FTTH benefit calcs too hard, says consultant

A recent report commissioned to take a peek into the benefits of smart technologies has shied away from putting a number on the economic benefits of the government's $43 billion fibre-to-the-home project due to "insufficient data".

A recent report commissioned to take a peek into the benefits of smart technologies has shied away from putting a number on the economic benefits coming from the government's $43 billion fibre-to-the-home project due to "insufficient data".

(Fiber installation image by
macguys, CC2.0)

"There are insufficient data to accurately quantify the full economic benefits of [high speed broadband] at this time," the report written by economic consultancy Access Economics said, although it said that qualitative evidence pointed to large gains.

Since the study was formed by taking information from a lot of other studies and the idea of nationwide fibre-to-the-home was a new prospect internationally, it was incredibly difficult to form an economy-wide framework view on how it would affect economy growth and jobs, Access Economics director Dr Ric Simes said today at the offices of IBM, which commissioned the report.

The report, apart from looking into the benefits of broadband, also dealt with the increases to jobs and the economy, which could be achieved by investing in smart technology within the areas of electricity, transport, irrigation and health.

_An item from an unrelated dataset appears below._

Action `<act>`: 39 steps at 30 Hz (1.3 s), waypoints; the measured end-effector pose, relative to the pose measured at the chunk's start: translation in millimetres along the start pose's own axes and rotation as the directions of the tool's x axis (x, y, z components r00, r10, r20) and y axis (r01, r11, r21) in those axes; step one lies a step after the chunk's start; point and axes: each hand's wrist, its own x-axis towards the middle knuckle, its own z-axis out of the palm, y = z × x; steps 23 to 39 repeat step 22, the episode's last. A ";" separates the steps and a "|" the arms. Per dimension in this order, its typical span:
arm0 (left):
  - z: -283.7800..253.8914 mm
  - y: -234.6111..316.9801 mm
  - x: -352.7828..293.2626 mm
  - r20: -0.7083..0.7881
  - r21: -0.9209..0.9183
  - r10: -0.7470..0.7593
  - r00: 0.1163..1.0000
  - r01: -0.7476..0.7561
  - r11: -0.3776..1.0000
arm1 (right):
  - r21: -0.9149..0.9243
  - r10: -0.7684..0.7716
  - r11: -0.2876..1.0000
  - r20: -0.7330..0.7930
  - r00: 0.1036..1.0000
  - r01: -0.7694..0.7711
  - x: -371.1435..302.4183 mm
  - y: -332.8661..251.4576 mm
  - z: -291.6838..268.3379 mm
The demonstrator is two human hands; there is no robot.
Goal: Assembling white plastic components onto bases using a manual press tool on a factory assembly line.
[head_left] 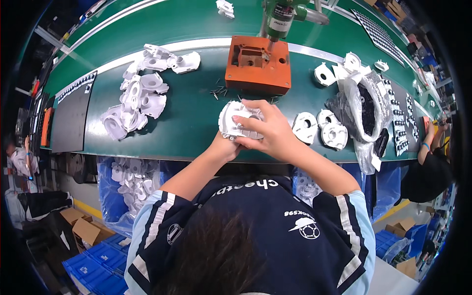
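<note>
Between my two hands, above the near part of the green bench, is a white moulded plastic housing (227,121) with a curved rim. My left hand (225,146) supports it from below, its fingers mostly hidden under the part. From the right, my right hand (270,129) grips the housing, with fingers lying over its top and the thumb along the near edge. Just beyond it are several small metal pins (220,92), loose on the bench. Behind the pins stands an orange fixture block (258,73) with a recess in its top, under a green press (280,19).
A heap of white housings (140,96) lies on the left. Round white parts (334,135) lie at right, beside a clear plastic bag (364,110). Trays of black-tipped pieces (399,115) stand further right. Blue bins (115,191) sit below the bench edge. Another person (427,172) works at far right.
</note>
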 end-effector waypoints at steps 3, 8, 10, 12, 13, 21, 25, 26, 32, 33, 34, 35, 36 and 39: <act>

Not only was a broad roll-out of FTTH too new to have enough information on, but it was hard to gauge the timing of benefits, according to Simes. "Of all the areas in here, trying to get concrete evidence of the impact and then working out what it's going to do on an economy-wide basis, of all of it the stuff on the [National Broadband Network] is the hardest," he said.

In addition, he believed future applications for the 100Mbps speeds FTTH entailed could not be "reliably anticipated".

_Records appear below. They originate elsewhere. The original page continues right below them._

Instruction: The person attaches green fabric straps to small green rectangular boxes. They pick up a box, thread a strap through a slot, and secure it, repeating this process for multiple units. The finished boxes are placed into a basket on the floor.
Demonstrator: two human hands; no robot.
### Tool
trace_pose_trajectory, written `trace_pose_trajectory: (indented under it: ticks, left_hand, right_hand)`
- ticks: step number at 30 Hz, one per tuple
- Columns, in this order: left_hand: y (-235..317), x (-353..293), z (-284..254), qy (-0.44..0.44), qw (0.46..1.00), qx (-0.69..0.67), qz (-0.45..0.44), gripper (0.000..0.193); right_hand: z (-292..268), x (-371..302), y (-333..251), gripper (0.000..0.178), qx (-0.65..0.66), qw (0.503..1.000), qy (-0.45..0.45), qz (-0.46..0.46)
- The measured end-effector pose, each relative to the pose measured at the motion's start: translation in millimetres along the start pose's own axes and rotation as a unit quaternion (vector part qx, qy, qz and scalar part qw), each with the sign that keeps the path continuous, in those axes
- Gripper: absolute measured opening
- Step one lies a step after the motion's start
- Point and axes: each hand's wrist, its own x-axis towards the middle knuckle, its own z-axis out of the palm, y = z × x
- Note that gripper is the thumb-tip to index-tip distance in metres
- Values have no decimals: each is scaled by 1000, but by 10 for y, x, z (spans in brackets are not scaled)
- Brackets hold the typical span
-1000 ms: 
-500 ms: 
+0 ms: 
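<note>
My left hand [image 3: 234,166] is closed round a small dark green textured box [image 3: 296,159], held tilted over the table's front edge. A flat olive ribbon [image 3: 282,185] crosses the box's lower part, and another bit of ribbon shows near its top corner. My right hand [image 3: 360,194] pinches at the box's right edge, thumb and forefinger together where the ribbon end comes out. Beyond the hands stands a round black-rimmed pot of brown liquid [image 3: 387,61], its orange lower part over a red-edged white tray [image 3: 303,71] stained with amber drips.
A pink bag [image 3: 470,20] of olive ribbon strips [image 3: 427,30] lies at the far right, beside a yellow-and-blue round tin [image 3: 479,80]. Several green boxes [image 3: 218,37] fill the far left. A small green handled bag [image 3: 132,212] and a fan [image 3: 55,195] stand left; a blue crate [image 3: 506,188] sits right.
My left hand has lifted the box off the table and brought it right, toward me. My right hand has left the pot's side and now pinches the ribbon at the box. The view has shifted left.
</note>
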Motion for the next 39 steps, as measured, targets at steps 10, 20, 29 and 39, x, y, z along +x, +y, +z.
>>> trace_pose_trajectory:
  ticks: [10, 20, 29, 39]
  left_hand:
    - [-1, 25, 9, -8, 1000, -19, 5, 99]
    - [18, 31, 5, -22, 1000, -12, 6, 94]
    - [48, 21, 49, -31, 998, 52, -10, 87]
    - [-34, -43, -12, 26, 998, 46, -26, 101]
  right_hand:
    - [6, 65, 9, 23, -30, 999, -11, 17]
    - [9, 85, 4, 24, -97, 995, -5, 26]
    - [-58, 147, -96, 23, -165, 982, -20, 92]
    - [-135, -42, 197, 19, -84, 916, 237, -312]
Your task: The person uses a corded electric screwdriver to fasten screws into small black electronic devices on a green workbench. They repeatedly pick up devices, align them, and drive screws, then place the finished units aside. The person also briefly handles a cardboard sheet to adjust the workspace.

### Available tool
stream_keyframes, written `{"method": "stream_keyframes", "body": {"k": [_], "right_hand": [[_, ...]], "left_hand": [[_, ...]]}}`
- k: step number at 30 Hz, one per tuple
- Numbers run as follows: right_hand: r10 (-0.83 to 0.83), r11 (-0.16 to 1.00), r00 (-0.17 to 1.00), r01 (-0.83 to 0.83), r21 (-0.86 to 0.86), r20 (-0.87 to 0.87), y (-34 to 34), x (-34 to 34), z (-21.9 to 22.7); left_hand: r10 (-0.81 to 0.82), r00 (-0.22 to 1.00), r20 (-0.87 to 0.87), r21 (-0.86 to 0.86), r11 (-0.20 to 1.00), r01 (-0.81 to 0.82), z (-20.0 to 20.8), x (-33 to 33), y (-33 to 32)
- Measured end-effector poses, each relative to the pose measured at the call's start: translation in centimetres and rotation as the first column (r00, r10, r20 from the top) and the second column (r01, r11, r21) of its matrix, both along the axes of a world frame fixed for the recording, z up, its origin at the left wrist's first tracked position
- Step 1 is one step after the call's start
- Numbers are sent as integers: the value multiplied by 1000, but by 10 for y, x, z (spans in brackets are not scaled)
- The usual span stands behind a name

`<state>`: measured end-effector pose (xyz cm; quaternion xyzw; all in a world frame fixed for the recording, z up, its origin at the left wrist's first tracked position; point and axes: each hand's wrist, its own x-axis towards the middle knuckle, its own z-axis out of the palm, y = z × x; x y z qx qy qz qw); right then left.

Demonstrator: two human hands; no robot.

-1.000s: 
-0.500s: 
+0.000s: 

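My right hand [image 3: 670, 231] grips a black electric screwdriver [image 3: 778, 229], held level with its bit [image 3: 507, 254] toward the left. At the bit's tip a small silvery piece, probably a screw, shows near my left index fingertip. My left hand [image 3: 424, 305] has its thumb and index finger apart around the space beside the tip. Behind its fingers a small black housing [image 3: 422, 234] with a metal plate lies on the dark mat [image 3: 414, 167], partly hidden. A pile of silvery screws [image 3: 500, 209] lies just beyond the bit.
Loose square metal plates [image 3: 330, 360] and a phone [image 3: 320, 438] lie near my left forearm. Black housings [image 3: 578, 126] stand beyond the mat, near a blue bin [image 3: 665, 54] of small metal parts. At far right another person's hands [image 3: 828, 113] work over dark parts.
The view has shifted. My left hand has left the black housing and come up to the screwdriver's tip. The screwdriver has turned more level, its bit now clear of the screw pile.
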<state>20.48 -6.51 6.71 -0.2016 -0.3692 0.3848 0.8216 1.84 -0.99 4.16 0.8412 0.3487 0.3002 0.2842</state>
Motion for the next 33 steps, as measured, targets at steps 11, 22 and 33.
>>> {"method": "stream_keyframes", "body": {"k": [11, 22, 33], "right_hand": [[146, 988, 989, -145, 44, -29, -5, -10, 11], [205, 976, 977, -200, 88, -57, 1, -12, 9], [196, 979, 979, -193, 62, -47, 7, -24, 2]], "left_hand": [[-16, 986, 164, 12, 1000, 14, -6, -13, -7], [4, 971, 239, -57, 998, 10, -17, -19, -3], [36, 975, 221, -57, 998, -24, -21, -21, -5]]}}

Because of these reasons, the consultancy decided to deliver figures based on a fibre-to-the-node network, from earlier results the consultancy had developed.

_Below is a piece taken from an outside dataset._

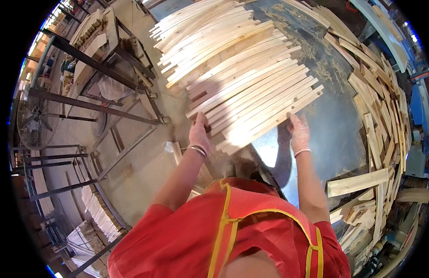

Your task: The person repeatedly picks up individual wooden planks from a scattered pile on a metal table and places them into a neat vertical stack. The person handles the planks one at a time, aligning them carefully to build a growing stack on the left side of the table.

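Note:
Pale wooden strips (251,78) lie side by side in a wide, uneven layer in front of me, their ends staggered. My left hand (199,135), in a light knit glove, is closed at the left ends of the nearer strips, fingers curled against the wood. My right hand (299,134), gloved the same way, pinches the near edge of the closest strip toward its right end. The strips hide part of the fingertips of both hands. Under the right hand shows a dark, shiny metal table (335,125).
A long heap of loose wooden offcuts (369,111) curves along the right side of the table, with one wider board (358,183) nearer me. Sawdust (307,30) covers the table's far part. On the left stand dark metal frames (98,104) and a floor fan (34,116).

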`<state>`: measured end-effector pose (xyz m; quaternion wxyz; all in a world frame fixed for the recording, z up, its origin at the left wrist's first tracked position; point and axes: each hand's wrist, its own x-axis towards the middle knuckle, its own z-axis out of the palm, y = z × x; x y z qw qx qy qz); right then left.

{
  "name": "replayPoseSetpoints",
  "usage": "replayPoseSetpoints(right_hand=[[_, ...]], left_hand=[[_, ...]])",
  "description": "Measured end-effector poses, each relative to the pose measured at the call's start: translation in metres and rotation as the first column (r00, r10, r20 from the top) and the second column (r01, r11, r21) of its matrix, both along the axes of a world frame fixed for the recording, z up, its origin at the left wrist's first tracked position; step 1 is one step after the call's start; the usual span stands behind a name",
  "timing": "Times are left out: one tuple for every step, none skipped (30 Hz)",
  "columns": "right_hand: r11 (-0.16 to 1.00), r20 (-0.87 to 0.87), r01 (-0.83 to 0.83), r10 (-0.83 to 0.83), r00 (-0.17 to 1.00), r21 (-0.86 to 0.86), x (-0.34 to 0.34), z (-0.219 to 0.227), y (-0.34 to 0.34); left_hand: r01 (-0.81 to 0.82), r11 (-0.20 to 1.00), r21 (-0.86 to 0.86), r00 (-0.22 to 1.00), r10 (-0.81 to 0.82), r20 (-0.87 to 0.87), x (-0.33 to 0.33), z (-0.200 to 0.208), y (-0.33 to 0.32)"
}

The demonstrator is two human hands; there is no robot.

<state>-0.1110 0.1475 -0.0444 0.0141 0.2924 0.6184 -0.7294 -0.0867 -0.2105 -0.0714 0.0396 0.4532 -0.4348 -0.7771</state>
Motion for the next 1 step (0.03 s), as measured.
replayPoseSetpoints(right_hand=[[1.0,-0.006,0.011,-0.011,1.0,-0.006,-0.0047,-0.0027,0.0102]], left_hand=[[0.01,1.0,-0.003,1.0,-0.01,0.006,0.0,0.0002,-0.0008]])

"There are studies around the world where you can make some parallel estimates, and that's sort of what we've drawn on to get a basis," he said.

He admitted that the figures could still be very wrong. "This one is blue sky stuff and so the margin of error has to be large because of that. That's why we've been deliberately conservative. Because even being deliberately conservative the numbers are large."

The report found that with a $12.6 billion investment in a fibre-to-the-node network, not only would the benefits, net costs, to gross domestic product be somewhere between $8 to $23 billion over 10 years, but it would also create 33,000 jobs by 2011.

Shadow Communications Minister Nick Minchin has been calling for a cost benefits analysis on the National Broadband Network project. However, Communications Minister Stephen Conroy has stated that no cost benefit analysis is required to know it is an investment Australia needs.

Access Economics published another report earlier this year on the impact of high speed broadband on behalf of Telstra.